Approach 2 (hard and long). Use the generating function. It is $G(z) = \sum_{k=1}^{\infty} a_k z^k$. Then you need to solve $$ \frac{G(z)}{z} = G(z) + \sum_{k=1}^{\infty} k^2 z^k $$ which was obtained by multiplying RHS and LHS by $z^k$ and summing over $k$. Now do the algebra and get an expression of the form $$ \sum_{k=1}^{\infty}a_k z^k = \sum_{k=1}^{\infty} \varphi(k) z^k $$ You will find $\varphi(k)$ after some quick algebra. The closed-form solution will be $$ a_n = \varphi(n) $$
This is a well known series, given by $y_k= 1/6\, k(k+1)(2k+1)$. There are several methods to prove it. One of the standard approaches is by induction. A simple and intuitive method is the following:
1 - write the sequence of differences between consecutive terms: $1, 4, 9, 16...$;
2 - write the sequence of differences between consecutive terms of the previous sequence: $1, 3, 5, 7...$;
3 - again, write the sequence of differences between consecutive terms of the previous sequence: $2, 2, 2, 2...$.

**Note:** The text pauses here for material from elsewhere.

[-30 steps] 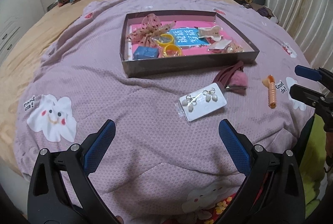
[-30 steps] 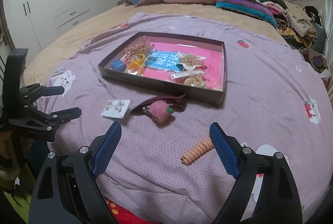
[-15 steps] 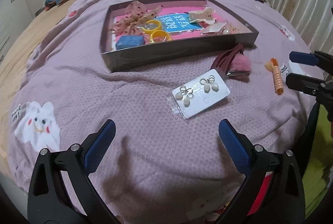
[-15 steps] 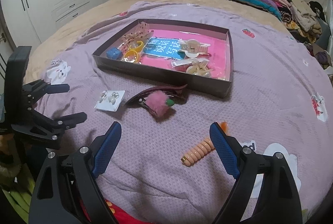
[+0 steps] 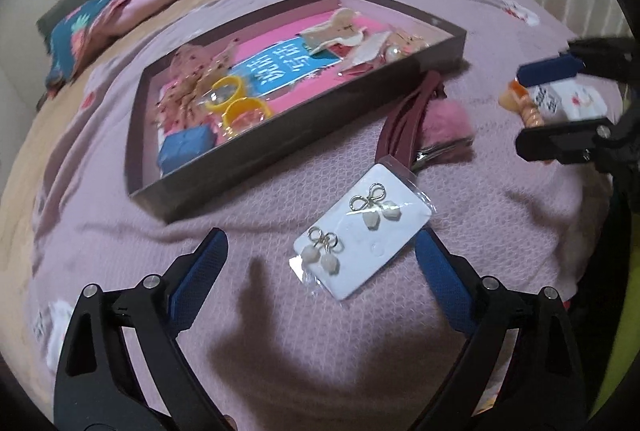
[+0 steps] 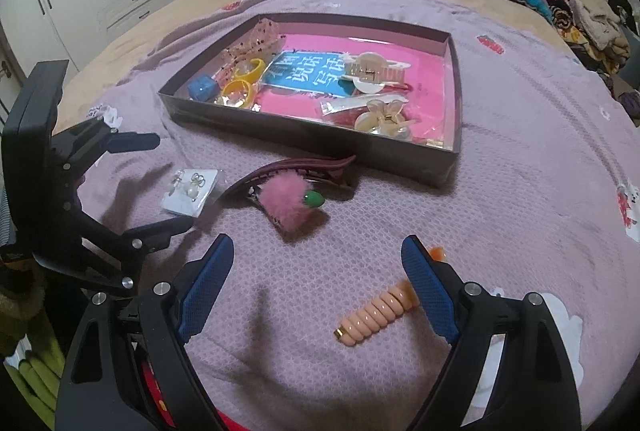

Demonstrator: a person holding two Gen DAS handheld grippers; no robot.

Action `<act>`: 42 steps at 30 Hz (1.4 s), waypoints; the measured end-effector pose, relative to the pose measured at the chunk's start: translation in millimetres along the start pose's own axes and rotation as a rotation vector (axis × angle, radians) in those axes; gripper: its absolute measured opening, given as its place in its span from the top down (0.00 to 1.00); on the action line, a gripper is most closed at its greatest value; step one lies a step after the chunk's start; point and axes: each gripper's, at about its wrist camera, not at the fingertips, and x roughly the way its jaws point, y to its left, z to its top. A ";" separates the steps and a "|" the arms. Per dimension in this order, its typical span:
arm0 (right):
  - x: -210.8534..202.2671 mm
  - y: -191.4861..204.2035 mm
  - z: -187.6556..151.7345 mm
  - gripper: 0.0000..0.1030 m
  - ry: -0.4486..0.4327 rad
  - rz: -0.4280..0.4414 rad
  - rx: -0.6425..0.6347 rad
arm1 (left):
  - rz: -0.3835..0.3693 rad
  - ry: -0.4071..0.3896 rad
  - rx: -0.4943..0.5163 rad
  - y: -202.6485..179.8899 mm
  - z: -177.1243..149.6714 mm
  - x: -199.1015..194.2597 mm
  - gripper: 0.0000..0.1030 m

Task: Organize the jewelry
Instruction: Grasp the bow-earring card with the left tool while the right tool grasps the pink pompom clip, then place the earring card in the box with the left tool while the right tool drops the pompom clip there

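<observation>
Lilac knitted blanket (image 6: 520,159) covers the bed and serves as the work surface, soft enough that small pieces sit where they are dropped. On it stands the shallow dark tray (image 6: 312,133), the evident home for the jewelry: it already holds a lace bow, yellow rings (image 5: 236,103), a blue block, a printed card and several pale clips, so what lies outside it is presumably what remains to be sorted. Just in front of the tray's near wall lies the maroon hair clip (image 6: 292,187) with its pink fluffy pompom, touching no gripper. The left gripper (image 5: 320,255) hangs over the white earring card (image 5: 360,235), which lies flat on the blanket with one corner just beside the hair clip; its jaws stand wide and are closing, the card between them but not yet pressed, one edge nearly at the right-hand pad. The right gripper (image 6: 316,283) is likewise wide and closing around the peach spiral hair tie (image 6: 376,315), whose orange end lies hard by one pad, though I cannot tell that it touches. Each tool seems lined up on its own piece so both can be lifted into the tray together.
</observation>
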 end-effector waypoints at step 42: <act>4.3 2.4 -9.8 0.90 -0.011 0.069 0.005 | -0.073 -0.018 -0.229 37.1 -0.7 -32.0 0.53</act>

Because the terms of this third sequence are constant, the sum is a cubic of the form $ak^3+bk^2+ck+d$. Since the sum is zero for $k=0$, it follows that $d=0$. Then, we can identify coefficients rewriting the equation $ak^3+bk^2+ck$ with $k=1$, $k=2$, and $k=3$ (for which we know the corresponding results $1, 5, 14$) obtaining the following three equations:
$$a+b+c=1$$
$$8a+4b+2c=5$$
$$27a+9b+3c=14$$
The, we can solve the system, getting $a=1/3$, $b=1/2$, and $c=1/6$. This leads to
$$1/6\,(2k^3+3k+k)=1/6 \, k(k+1)(2k+1)$$